Thai opposition protesters launched their attempted shutdown of Bangkok on January 13, occupying key intersections and governmental buildings in the capital city in a bid to “freeze” a large number of economic activities.

Shopping malls in the city operated as normal while public agencies and schools announced their closure to ensure security.

According to the Thai Army Spokesman Winthai Suwari, soldiers have been deployed at several locations, especially the main government office, in order to both assure safety for demonstrators and help maintain social order and compliance with the law.
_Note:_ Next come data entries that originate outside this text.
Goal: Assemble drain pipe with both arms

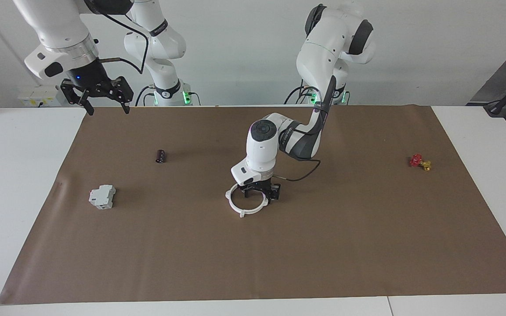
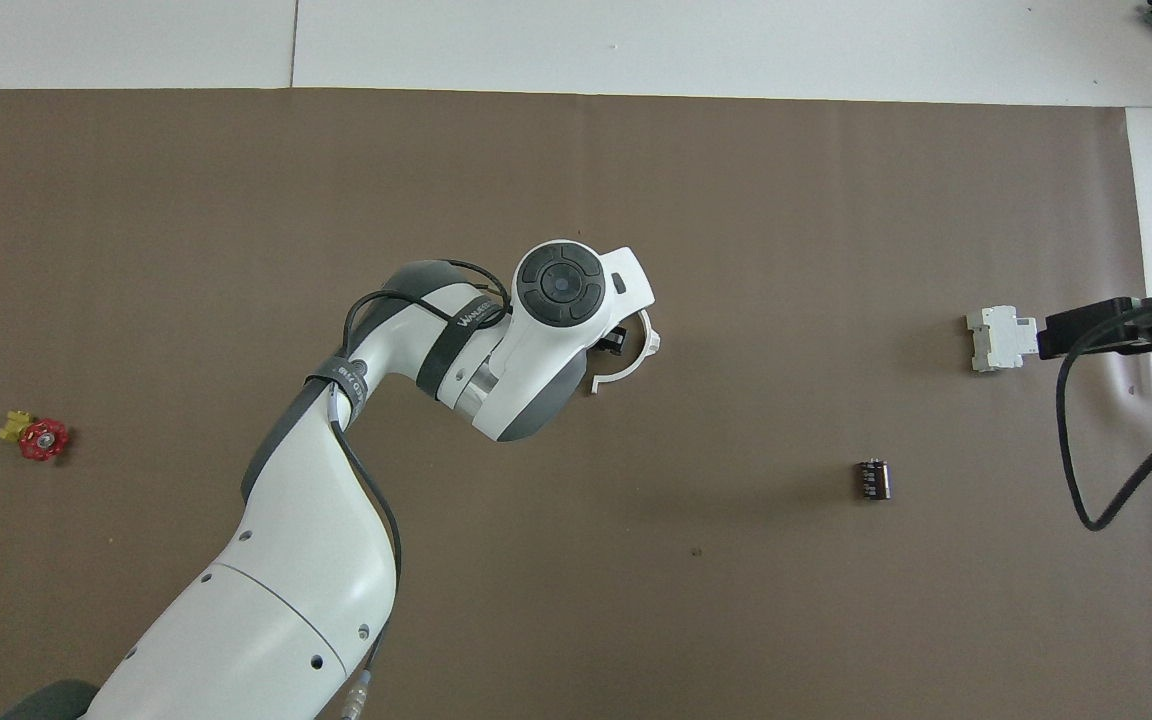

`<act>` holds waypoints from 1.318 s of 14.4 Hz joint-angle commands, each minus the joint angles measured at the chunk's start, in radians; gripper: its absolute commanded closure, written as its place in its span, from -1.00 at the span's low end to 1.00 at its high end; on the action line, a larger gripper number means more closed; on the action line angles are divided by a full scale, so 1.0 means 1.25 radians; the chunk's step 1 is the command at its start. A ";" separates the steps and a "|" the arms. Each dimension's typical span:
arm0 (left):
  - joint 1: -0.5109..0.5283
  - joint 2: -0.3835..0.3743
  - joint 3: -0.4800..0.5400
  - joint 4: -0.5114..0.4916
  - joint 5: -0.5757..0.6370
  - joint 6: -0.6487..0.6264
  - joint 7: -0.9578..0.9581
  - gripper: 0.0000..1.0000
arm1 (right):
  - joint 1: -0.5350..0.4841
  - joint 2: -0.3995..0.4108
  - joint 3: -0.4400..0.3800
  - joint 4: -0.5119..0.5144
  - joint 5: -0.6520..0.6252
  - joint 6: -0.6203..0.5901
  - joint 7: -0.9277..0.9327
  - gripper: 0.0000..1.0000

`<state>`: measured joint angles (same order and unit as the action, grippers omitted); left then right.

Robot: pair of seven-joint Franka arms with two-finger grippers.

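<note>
White drain pipe (image 1: 247,205) under left pincer (image 1: 259,192)

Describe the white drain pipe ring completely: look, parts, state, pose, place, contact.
The drain pipe is a thin white ring of plastic-looking material with small tabs sticking out from its rim. It lies flat on the brown mat near the table's middle. The left end effector is down at the ring's robot-side edge; actual grip cannot be confirmed.
</note>
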<state>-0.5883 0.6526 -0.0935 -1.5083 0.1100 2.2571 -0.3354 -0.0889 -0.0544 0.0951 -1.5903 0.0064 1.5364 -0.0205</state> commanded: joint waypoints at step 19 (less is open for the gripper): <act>0.012 -0.085 0.017 -0.008 -0.014 -0.050 0.004 -1.00 | -0.005 -0.001 0.001 -0.002 0.019 -0.006 0.000 -0.99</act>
<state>-0.5783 0.5946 -0.0754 -1.5053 0.1096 2.2254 -0.3460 -0.0889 -0.0540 0.0951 -1.5908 0.0064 1.5364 -0.0205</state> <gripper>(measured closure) 0.000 0.000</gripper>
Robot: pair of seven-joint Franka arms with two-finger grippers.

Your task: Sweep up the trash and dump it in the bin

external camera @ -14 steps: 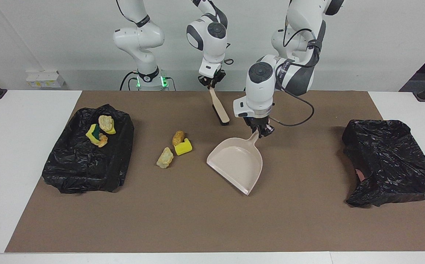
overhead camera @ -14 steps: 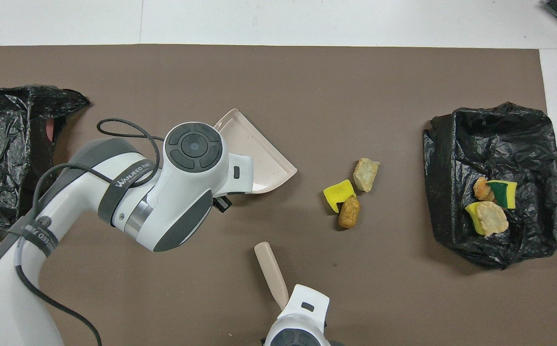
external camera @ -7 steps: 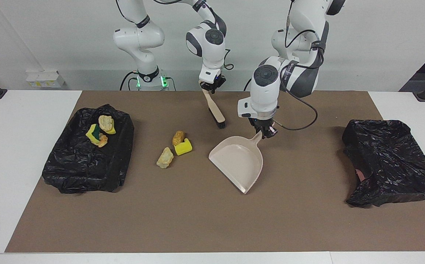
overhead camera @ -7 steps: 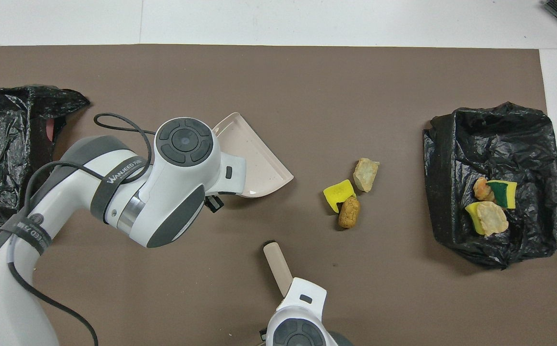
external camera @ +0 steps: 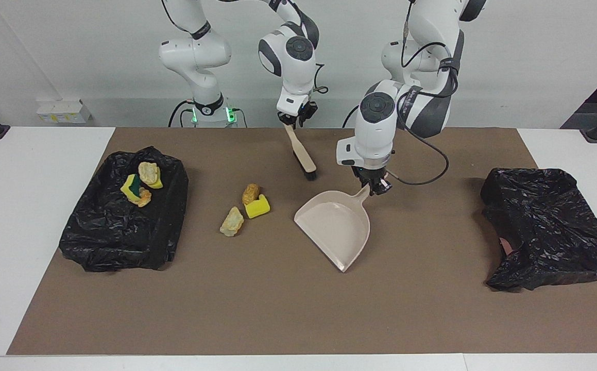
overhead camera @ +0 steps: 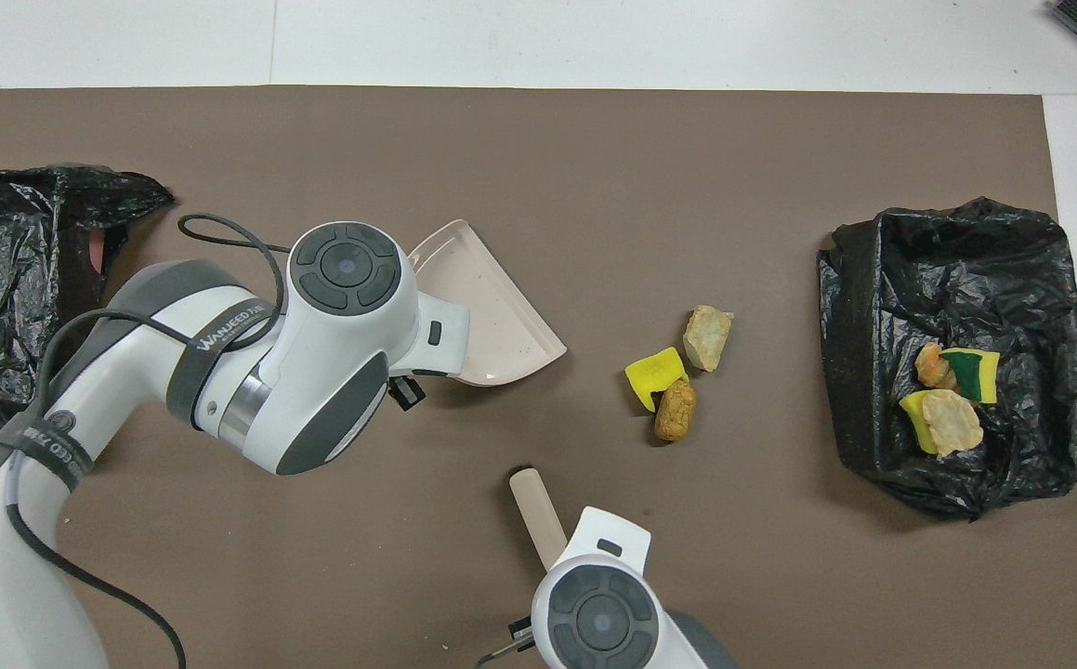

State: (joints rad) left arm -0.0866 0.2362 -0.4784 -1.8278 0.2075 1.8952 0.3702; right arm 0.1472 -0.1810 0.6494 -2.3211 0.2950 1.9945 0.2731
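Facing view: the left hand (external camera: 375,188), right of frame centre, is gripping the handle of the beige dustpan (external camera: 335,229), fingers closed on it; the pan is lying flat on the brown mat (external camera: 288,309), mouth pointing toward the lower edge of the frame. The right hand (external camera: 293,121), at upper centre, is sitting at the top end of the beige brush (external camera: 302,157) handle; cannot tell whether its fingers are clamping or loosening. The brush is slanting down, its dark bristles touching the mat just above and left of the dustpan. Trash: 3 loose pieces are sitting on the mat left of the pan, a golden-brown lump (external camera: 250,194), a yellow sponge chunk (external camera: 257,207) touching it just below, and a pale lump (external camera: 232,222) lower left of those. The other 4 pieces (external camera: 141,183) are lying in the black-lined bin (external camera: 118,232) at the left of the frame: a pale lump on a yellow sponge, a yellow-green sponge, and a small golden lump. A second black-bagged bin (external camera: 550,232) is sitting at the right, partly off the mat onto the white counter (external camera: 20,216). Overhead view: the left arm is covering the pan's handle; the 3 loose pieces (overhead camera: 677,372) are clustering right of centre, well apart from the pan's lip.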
The same day, Thai Prime Minister Yingluck Shinawatra assigned Deputy PM Phongthep Thepkanjana to hold talks with all the concerned sides on the Election Commission’s (EC) proposal to postpone the election slated for February 2.

Thepkanjana is scheduled to meet representatives from the EC, political parties, supporters and opponents of the election on January 15.

On January 12 the EC formally requested PM Yingluck to consider postponing the polls to a later date, tentatively May 4.

The Bangkok Shutdown is expected to last 20 days, and will cost an estimated 1.25 billion USD to the Thai economy, a 0.2 percentage point off its growth, as consumers cut back on daily living and travel expenses.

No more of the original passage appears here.